黑發男人的身影好像就此定住,十一月的冷風從打開的大門口刮進來,吹拂到他的衣襟之上,連同那股代表逝去生命的血味。

她們的軀體並不完整,蕭遠山的目光所及發現了彈片,與飛濺的肉塊、布料混合。他是如何確認那是邱禎的?

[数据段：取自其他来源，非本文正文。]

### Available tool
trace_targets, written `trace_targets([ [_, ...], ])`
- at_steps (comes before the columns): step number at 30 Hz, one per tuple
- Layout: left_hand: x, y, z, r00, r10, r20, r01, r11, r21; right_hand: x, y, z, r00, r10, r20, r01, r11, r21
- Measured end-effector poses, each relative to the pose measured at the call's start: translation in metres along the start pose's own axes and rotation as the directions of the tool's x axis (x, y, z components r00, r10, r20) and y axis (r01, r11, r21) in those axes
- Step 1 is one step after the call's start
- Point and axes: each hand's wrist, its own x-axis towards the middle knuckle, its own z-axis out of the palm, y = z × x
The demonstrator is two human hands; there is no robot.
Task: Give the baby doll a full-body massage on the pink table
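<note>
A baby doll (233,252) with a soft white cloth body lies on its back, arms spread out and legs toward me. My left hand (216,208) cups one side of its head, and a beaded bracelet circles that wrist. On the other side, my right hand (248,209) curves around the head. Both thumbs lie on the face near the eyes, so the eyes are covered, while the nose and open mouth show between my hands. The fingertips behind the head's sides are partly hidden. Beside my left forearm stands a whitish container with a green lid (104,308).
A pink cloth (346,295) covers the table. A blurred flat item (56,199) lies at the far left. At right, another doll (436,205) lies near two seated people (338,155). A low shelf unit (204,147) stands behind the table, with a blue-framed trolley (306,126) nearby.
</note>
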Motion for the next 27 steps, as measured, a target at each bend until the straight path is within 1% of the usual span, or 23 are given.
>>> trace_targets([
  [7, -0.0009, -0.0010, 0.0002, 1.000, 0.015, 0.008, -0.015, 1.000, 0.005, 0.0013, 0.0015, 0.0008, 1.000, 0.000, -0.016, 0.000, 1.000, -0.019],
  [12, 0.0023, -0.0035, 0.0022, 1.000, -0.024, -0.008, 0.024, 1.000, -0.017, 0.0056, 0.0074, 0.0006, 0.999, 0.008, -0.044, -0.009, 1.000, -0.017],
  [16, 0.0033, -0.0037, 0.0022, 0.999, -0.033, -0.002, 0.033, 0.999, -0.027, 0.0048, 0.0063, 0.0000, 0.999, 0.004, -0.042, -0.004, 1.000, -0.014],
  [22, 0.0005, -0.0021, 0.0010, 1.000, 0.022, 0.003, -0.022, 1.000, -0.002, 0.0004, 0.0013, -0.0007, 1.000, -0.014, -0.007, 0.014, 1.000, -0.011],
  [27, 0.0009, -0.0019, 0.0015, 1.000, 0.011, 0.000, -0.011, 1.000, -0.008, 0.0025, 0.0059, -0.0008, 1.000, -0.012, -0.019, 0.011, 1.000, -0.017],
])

因為女人的身體還較為完整,但那也是半副身體都被炸爛掉的完整,她右臉頰的小痣,脖頸上還殘留的保護緞帶,她緊握著的那把,已經毀壞的MP7。

蕭遠山的感知器官仿佛宕機片刻,直到逝去者的肉身開始湮滅,他才反應過來一般,飛快地跑向她,抱起她最後的身體返回特殊事物處理司。

“何首烏何首烏!”他跌跌撞撞地跑向事件覆盤登記區,根系都沒有得到及時關閉,他大聲呼喊著那位何首烏共生者,待對方出現在他面前時,他好像又不知如何開口了。

對方見狀也是楞了兩秒,隨即反應過來飛快伸出手去觸摸邱禎還未完全湮滅的身體。

記憶視頻開始錄入。

蕭遠山無法改變地感受到臂彎裏的重量正在快速減輕、消失,直至空空如也。

懷裏輕輕的,心臟沈沈的。

“我去他媽的…我去他媽的…我去他媽的我去他媽的我去他媽的啊啊啊啊!!!”青年脫力地跪倒在地上,握成拳的指關節一下一下地重錘在地面,他大聲咒罵著,一遍又一遍。

正如目睹同伴的隕落,一次又一次。

一而再再而三的目睹,蕭遠山沒有感到麻木,他只感受到了愈發澎湃的恨意與悲傷,它們張揚著存在,吶喊著他的無能為力。

整個特殊事物處理司已經不知多少次,再度籠罩著瑩白色的光輝,為戰友的犧牲哀悼。

發現這一信號,許多人站立起來,輕輕地閉上眼睛,輕輕地獻上悼詞:“一路走好。”

執行部最先發現的是範珂。這個經歷過一次這樣情形的青年仍舊沒反應過來,上一次出現時大家都在為京以珠的傷勢憂心忡忡,她也沒敢開口問。

所以這次她開口了:“怎麽司裏又亮起這個光芒了——”

陳靜側目,登時瞳孔猛縮,飛一般地跑出門去,往樓下一望,蕭遠山仍然跪在那兒。

“是誰——!”陳靜近乎破音的質問,她甚至沒有回頭通知朋友們的時間,惘顧了司裏的行動條例,沖動地翻下樓道扶手,“阿禎!阿禎呢?謝鉞!…阿禎呢……”

她強撐的力氣,在得到一位事件覆盤登記區同事的回答時猝然喪失,身體恍惚一下,語言功能也棄她而去。

“陳靜,”她說,“邱禎…犧牲了。”

陳靜感知到了強烈的耳鳴,雜亂無章地侵擾她的腦神經,瞠大的眼眶被一團霧氣掩蓋,沒等掉下來,有人伸手為她輕輕拭去。

“不要哭,小靜,不要哭…”陸風遙捂住她的眼睛,叫她別看見這殘忍的光輝。

察覺到劇烈的共生力波頻,明溪走到責罰處的門口,遙遙一望,果然是…執行部。

“特殊情況,特殊處理。”白頭發的青年男人站在她的右手邊,“你認為呢?”

明溪聽著忽大忽小的啜泣聲,目光定定地落在一樓的黑色地面上,輕聲道出一句:“一路走好。”

而後她轉身,出言嘲道:“我可沒有你冷血的萬分之一。”

被嘲諷者淡淡一笑,誇讚道:“你又成長了不少。”

明溪的腳步一頓,然後大步流星向前走。